▶ **WHAT THE TASK ASKS**: Exact duplicates of the lines from the top of the data through the line containing "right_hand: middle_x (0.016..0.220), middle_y" are needed, with every picture left out.
Start of EXERCISE INPUTS
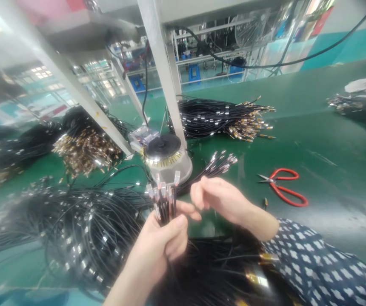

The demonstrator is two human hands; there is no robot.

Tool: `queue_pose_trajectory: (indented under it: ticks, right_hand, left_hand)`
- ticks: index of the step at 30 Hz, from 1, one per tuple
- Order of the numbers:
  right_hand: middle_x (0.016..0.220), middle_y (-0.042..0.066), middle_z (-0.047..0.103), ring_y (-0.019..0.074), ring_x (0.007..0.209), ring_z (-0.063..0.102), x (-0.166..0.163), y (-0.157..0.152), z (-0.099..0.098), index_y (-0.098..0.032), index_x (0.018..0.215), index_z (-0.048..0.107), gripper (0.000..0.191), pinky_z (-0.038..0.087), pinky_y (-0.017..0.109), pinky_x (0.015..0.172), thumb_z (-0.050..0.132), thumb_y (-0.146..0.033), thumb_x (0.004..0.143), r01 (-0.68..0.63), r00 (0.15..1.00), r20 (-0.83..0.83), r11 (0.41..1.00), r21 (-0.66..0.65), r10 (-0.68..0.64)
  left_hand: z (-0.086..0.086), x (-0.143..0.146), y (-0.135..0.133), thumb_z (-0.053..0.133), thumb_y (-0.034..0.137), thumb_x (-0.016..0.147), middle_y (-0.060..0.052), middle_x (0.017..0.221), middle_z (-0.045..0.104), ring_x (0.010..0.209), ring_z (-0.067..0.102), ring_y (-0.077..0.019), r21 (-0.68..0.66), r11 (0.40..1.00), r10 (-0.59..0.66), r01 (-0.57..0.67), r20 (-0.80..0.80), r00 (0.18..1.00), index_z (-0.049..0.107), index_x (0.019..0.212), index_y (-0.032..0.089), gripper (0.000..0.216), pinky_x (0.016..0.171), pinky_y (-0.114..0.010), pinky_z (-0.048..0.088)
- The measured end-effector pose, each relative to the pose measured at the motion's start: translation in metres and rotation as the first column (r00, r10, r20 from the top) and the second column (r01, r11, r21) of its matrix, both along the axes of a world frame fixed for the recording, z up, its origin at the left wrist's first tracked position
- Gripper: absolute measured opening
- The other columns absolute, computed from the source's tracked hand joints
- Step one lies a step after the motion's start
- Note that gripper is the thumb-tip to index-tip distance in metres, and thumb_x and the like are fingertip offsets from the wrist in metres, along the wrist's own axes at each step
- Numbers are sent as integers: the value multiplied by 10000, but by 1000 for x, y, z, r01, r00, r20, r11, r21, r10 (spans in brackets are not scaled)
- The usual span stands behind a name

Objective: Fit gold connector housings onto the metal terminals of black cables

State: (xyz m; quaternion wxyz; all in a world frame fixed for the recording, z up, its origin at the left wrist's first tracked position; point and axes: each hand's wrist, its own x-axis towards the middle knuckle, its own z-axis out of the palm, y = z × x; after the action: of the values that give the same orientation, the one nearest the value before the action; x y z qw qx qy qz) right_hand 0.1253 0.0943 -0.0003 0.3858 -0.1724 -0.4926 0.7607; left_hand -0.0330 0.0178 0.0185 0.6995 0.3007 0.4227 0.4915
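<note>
My left hand [162, 240] is closed round a small bunch of black cables [164, 199], held upright with their silver metal ends pointing up. My right hand [223, 199] sits just right of the bunch, fingers curled inward toward the cable tips; whether it pinches anything is hidden. A patterned dark sleeve covers my right forearm. Behind the hands stands a round grey device with a black disc top [167, 153] at the foot of a white post.
Red-handled scissors [283, 187] lie on the green table [330, 161] to the right. Heaps of black cables lie at the left [84, 229], far centre [224, 117], and with gold connectors at far left [84, 148]. Another bundle [216, 165] lies beside the device.
</note>
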Motion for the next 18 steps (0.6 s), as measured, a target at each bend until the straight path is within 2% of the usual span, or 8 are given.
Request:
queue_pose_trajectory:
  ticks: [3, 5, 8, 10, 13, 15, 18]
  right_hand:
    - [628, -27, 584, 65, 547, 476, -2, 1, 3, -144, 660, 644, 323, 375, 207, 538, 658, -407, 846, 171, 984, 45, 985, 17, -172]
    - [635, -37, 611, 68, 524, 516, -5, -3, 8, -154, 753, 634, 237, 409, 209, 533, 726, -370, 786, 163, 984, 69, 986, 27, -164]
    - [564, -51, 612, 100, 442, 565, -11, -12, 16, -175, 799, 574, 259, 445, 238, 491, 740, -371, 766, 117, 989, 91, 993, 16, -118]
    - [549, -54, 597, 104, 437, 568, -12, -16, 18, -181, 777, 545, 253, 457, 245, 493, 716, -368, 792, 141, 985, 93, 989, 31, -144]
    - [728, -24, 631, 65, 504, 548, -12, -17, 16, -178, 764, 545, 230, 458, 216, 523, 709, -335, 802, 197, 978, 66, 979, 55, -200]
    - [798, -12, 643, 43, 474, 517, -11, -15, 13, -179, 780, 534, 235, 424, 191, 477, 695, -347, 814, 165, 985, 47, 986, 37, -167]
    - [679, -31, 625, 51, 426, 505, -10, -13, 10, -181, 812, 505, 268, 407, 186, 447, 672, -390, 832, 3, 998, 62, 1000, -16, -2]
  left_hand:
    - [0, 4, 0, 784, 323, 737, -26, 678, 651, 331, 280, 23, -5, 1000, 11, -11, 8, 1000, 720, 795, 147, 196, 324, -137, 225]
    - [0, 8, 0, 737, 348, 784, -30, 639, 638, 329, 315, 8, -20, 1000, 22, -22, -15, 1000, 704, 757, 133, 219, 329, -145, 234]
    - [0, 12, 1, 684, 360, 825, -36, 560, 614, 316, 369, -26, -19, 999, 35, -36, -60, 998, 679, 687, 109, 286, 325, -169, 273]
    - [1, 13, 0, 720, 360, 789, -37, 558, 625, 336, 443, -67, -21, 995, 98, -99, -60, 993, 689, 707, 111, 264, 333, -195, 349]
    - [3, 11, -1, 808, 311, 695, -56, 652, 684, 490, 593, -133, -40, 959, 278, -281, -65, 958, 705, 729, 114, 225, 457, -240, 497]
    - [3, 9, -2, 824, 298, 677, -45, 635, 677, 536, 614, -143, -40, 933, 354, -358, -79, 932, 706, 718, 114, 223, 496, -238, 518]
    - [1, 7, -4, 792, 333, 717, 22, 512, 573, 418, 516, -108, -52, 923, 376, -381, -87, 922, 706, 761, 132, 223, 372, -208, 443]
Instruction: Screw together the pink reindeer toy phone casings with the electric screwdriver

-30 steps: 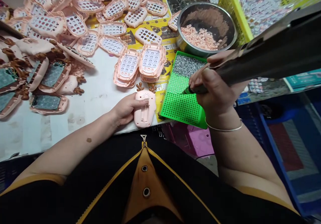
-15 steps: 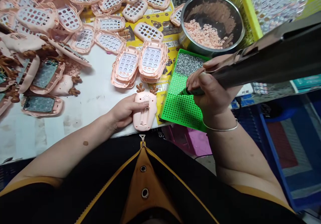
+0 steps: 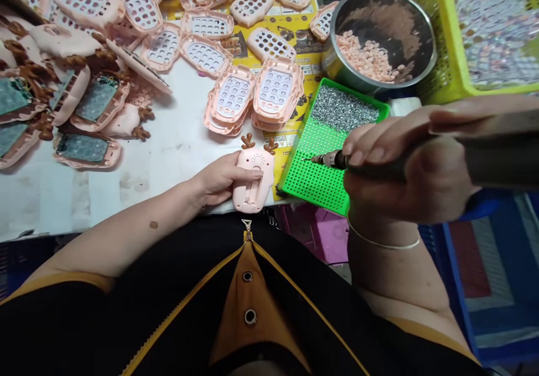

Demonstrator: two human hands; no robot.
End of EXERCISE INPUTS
▶ **ANSWER BOX**:
The demonstrator is two human hands; there is no robot.

Tool: `queue_pose_trajectory: (indented under it: ticks, right_hand, left_hand)`
- ticks: index of the step at 30 Hz, from 1, one per tuple
- Order of the numbers:
  right_hand: middle_x (0.016..0.220), middle_y (-0.042..0.066), middle_z (-0.047..0.103), ring_y (-0.019..0.074), ring_x (0.007..0.209), ring_z (-0.063..0.102), x (-0.166..0.163), y (-0.157..0.152), z (-0.099..0.098), index_y (-0.098..0.032), index_x (0.018..0.215), index_z (-0.048..0.107), gripper (0.000..0.191), pinky_z (-0.038..0.087), pinky_y (-0.017..0.109), pinky_x (0.015..0.172), thumb_z (-0.050..0.132), thumb_y (-0.146..0.033), thumb_x (0.004..0.143), r01 (-0.68..0.63), r00 (0.15..1.00), r20 (-0.83..0.83), r11 (0.41..1.00), r21 (-0.66..0.65), r10 (-0.68..0.64)

For this exercise, nothing more remains to be done.